Chen’s mother — her only family in her hometown, as her father had died in 2014 — came in April 2016 for a lengthy visit that was scheduled to end in August. It took all of Chen’s financial aid to help her mother with the move. “We didn’t have much, but we were so happy to be together again,” she says. They vacationed together that spring in San Diego, Las Vegas, the Grand Canyon, and Griffith Observatory in Los Angeles, snapping smiling photos everywhere they went.
But they also enjoyed doing more routine things, going to parks and malls and supermarkets. They went everywhere together, Chen says. They were best friends.
On June 5, 2016, they were on their way to get groceries at Albertson’s. “We held hands,” Chen says, “because we were best friends and loved each other so much.”
‘I WAS SCREAMING AND CRYING, TRYING TO GET TO MY MUM’
Police would later say, after a yearlong investigation, that the driver of the truck that hit Yijing Chen and Hongfen Shen was neither drunk nor on drugs.
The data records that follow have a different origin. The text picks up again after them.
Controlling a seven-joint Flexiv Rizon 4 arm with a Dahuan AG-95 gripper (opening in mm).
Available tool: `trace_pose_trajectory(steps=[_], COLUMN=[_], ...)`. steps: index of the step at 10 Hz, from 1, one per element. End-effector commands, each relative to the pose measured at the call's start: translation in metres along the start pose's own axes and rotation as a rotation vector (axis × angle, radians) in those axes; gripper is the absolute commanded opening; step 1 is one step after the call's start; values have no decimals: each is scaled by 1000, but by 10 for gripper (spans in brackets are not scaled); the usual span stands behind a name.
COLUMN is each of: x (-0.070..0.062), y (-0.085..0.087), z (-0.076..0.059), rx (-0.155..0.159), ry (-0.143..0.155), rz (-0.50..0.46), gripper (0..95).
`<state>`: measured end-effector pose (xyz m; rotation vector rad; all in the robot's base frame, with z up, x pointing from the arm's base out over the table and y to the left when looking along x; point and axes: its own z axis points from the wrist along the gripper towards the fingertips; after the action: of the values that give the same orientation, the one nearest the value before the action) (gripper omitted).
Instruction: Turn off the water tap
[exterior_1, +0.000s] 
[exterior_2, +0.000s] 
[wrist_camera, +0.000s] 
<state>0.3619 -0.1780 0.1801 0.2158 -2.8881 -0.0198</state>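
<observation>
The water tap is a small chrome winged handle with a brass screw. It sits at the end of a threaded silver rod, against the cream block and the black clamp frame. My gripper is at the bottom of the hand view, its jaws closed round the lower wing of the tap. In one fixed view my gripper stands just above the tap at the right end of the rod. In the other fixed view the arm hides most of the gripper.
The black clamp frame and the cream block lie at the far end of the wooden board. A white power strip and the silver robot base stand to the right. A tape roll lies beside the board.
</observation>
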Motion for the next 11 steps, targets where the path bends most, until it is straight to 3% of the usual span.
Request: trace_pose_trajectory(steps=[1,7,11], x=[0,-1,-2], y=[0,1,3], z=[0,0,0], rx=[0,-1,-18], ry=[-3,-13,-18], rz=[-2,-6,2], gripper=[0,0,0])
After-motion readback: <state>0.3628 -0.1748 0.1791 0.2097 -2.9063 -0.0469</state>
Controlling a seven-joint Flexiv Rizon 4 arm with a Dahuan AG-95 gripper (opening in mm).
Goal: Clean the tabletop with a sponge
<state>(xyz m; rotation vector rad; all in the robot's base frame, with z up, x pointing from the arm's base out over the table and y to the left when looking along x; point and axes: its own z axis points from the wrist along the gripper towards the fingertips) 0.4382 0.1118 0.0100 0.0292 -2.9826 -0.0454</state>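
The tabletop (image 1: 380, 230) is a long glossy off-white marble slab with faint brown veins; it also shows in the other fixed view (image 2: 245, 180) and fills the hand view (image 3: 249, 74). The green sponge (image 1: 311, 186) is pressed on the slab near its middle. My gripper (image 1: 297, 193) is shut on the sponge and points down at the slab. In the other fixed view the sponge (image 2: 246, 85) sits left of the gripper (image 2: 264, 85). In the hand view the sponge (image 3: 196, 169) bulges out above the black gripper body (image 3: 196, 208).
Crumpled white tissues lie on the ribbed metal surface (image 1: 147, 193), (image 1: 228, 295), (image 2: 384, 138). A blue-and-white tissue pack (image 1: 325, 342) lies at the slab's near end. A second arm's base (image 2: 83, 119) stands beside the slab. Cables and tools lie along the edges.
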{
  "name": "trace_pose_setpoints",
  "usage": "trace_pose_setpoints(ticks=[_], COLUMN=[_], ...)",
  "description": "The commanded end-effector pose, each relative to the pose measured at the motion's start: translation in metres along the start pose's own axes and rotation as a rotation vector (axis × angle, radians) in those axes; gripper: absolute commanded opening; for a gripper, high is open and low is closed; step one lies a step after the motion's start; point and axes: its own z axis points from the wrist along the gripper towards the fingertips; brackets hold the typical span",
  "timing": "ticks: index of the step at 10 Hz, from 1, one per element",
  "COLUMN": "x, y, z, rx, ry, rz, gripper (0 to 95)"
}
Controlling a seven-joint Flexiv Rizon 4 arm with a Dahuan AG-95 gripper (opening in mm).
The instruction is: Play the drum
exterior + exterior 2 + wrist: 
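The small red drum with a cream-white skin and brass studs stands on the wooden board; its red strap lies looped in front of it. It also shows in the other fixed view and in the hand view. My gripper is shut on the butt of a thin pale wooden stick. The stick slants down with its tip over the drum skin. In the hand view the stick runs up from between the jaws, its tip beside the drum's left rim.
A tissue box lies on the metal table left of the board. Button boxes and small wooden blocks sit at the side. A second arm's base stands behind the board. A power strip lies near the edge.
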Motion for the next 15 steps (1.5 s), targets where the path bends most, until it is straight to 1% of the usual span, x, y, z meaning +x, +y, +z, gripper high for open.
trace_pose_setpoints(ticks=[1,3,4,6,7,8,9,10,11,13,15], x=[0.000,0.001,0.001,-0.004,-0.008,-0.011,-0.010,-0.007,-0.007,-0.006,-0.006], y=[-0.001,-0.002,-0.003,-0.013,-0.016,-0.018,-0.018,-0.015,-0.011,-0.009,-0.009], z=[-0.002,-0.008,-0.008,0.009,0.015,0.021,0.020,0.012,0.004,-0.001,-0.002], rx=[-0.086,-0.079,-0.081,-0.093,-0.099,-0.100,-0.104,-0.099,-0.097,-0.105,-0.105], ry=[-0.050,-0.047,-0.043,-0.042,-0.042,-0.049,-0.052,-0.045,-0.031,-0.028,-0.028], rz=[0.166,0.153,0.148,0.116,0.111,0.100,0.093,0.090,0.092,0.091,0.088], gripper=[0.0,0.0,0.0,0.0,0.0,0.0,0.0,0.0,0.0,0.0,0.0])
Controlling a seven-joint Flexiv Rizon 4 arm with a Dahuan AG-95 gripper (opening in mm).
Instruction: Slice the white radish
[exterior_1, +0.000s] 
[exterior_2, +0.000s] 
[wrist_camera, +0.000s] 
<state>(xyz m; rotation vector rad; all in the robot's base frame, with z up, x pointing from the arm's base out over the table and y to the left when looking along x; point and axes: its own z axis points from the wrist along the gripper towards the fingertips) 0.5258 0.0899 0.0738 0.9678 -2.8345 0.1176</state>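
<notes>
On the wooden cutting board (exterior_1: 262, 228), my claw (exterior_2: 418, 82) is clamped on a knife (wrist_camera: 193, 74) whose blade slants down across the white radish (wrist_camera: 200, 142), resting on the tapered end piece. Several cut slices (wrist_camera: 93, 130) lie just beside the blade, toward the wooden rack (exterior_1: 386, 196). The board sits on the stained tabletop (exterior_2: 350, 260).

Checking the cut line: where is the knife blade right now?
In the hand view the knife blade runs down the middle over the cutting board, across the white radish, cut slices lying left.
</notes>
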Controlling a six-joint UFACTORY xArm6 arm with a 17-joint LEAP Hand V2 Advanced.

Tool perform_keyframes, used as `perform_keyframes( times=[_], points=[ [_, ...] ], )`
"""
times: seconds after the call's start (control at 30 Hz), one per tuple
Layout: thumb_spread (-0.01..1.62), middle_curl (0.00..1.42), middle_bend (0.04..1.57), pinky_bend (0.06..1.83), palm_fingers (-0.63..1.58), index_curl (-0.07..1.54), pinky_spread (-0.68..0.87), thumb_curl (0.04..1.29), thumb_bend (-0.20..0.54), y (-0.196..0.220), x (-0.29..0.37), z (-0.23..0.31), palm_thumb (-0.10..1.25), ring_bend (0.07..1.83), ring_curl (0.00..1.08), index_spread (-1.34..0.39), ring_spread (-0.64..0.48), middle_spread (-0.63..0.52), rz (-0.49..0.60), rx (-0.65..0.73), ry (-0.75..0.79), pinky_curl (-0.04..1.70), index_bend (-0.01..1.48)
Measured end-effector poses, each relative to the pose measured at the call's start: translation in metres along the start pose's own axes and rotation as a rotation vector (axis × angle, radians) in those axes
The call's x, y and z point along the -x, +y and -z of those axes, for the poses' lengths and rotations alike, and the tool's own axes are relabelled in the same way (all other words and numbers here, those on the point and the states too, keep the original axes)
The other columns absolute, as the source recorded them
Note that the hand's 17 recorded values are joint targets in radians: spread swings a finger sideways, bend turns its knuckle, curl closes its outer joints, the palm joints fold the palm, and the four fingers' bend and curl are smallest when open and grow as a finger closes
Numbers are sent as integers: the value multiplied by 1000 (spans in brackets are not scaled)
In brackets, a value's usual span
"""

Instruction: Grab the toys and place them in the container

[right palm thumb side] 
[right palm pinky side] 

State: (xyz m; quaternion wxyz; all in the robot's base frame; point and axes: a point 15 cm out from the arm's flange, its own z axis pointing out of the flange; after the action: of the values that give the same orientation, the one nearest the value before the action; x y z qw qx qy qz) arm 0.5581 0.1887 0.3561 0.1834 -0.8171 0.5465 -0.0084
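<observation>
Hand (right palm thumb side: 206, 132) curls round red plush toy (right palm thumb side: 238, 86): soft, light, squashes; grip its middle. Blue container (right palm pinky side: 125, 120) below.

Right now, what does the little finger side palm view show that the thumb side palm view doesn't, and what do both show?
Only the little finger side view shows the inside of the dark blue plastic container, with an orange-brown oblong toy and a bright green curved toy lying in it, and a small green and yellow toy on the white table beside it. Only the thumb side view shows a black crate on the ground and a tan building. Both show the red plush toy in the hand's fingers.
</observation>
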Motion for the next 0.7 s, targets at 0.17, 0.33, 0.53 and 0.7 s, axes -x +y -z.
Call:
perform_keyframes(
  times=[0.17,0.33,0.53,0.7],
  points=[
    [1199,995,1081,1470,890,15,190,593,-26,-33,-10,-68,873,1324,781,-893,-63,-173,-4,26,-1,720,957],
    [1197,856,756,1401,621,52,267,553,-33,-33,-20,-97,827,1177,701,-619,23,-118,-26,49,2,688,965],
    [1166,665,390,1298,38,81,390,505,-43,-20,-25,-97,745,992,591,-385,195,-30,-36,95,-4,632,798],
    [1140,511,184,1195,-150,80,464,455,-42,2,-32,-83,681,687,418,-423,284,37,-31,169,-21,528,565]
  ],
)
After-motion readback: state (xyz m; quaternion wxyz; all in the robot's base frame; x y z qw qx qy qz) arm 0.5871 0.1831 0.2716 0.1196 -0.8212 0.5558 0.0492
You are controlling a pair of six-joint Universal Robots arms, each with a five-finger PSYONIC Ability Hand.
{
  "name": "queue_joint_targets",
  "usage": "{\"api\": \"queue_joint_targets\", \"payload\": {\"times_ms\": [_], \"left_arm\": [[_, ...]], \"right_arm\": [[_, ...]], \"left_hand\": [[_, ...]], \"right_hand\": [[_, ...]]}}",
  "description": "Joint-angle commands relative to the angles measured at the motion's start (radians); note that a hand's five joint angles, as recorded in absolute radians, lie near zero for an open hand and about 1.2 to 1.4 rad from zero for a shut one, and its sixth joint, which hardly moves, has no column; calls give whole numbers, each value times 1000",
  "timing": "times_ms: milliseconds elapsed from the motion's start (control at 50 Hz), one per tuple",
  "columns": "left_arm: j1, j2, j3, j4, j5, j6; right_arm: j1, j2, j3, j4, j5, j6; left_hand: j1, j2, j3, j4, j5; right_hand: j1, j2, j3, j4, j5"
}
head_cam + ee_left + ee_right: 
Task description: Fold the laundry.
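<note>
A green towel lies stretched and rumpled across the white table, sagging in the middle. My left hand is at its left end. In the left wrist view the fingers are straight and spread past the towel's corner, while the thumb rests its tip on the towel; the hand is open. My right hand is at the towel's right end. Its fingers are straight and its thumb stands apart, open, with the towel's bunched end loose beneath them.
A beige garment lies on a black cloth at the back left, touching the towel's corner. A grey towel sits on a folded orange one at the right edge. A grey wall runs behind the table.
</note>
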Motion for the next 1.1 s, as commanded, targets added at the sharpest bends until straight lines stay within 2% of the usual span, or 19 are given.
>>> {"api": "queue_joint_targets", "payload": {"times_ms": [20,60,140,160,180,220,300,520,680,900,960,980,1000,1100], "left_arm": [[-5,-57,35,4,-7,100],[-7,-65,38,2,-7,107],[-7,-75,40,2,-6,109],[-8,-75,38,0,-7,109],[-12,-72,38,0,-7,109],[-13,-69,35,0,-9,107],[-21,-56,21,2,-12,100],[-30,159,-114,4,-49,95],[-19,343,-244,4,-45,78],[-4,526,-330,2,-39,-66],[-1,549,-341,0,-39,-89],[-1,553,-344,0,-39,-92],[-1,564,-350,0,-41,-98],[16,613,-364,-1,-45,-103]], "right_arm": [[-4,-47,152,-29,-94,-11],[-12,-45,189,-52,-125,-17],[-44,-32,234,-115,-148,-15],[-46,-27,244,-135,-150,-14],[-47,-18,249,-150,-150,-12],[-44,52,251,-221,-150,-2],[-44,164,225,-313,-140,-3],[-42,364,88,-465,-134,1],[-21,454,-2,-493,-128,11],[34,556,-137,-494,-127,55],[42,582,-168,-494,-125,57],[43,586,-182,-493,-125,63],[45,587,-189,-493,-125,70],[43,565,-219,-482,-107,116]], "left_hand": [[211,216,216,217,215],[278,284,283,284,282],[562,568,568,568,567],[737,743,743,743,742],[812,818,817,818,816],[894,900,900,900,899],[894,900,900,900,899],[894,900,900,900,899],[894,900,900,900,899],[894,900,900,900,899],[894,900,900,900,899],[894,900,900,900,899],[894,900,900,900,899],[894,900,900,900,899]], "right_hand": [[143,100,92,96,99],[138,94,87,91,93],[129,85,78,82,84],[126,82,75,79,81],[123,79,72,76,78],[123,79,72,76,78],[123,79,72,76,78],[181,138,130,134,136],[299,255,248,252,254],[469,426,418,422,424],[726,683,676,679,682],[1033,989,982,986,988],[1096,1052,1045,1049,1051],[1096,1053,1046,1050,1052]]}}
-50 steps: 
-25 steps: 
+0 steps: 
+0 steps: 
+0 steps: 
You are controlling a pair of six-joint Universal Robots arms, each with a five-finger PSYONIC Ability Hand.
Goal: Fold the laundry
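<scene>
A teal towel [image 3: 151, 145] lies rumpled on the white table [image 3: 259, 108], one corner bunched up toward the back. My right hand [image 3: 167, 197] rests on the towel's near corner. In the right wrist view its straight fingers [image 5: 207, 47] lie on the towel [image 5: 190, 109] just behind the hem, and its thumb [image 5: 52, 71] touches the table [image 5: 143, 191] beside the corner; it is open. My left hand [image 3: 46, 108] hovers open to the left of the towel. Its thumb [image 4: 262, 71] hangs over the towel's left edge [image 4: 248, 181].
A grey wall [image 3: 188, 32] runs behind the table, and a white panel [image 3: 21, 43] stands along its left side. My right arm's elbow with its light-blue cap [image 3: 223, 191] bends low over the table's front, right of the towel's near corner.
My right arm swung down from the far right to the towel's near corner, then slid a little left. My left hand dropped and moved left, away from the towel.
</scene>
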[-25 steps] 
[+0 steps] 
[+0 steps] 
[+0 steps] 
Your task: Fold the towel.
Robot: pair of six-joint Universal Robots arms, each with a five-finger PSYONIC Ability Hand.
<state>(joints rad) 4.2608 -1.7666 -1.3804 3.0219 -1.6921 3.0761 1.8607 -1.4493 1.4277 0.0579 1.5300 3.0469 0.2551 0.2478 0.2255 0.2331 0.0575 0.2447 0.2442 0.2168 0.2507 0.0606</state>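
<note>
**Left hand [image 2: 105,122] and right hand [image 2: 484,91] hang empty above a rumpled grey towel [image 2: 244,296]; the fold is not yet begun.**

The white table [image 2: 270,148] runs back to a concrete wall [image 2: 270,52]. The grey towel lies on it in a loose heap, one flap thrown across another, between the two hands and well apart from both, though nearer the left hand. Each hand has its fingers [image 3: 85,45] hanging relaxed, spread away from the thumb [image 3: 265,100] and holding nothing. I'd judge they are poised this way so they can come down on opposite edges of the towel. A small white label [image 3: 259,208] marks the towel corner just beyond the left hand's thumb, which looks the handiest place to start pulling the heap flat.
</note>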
She had not been on her cell phone. All these things might have worsened her eventual punishment. Instead, they concluded, she had been distracted by her dog.
The truck hit Shen full-on, dragging her under its wheels. Her torso was crushed, damaged so badly that a doctor later told Chen he had never seen such terrible internal bleeding. Shen, 53, would die in the hospital five days later.
Chen was clipped by the truck’s rear bumper, fracturing her left leg. She later learned that her leg bone was protruding from her thigh, but at the time she was so in shock that she didn’t realize the extent of her own injury. “The truck drove over us,” Chen remembers, “and finally stopped. I was screaming and crying, trying to get to my mum, who was not conscious. I saw a woman get out of the truck, and I thought she was going to help us, to help my mum. But she did not. Instead, she screamed at us, ‘Why you guys were here?’ I was shocked and I begged her, ‘Please help my mommy! Please! Call 9-1-1! PLEASE!’ But she did not.
“I tried to get up and walk to my mum, but my legs would not work. I did not know it then, but my bone was coming out of my leg, and I collapsed. So I dragged myself with my hands across the road to my mum.”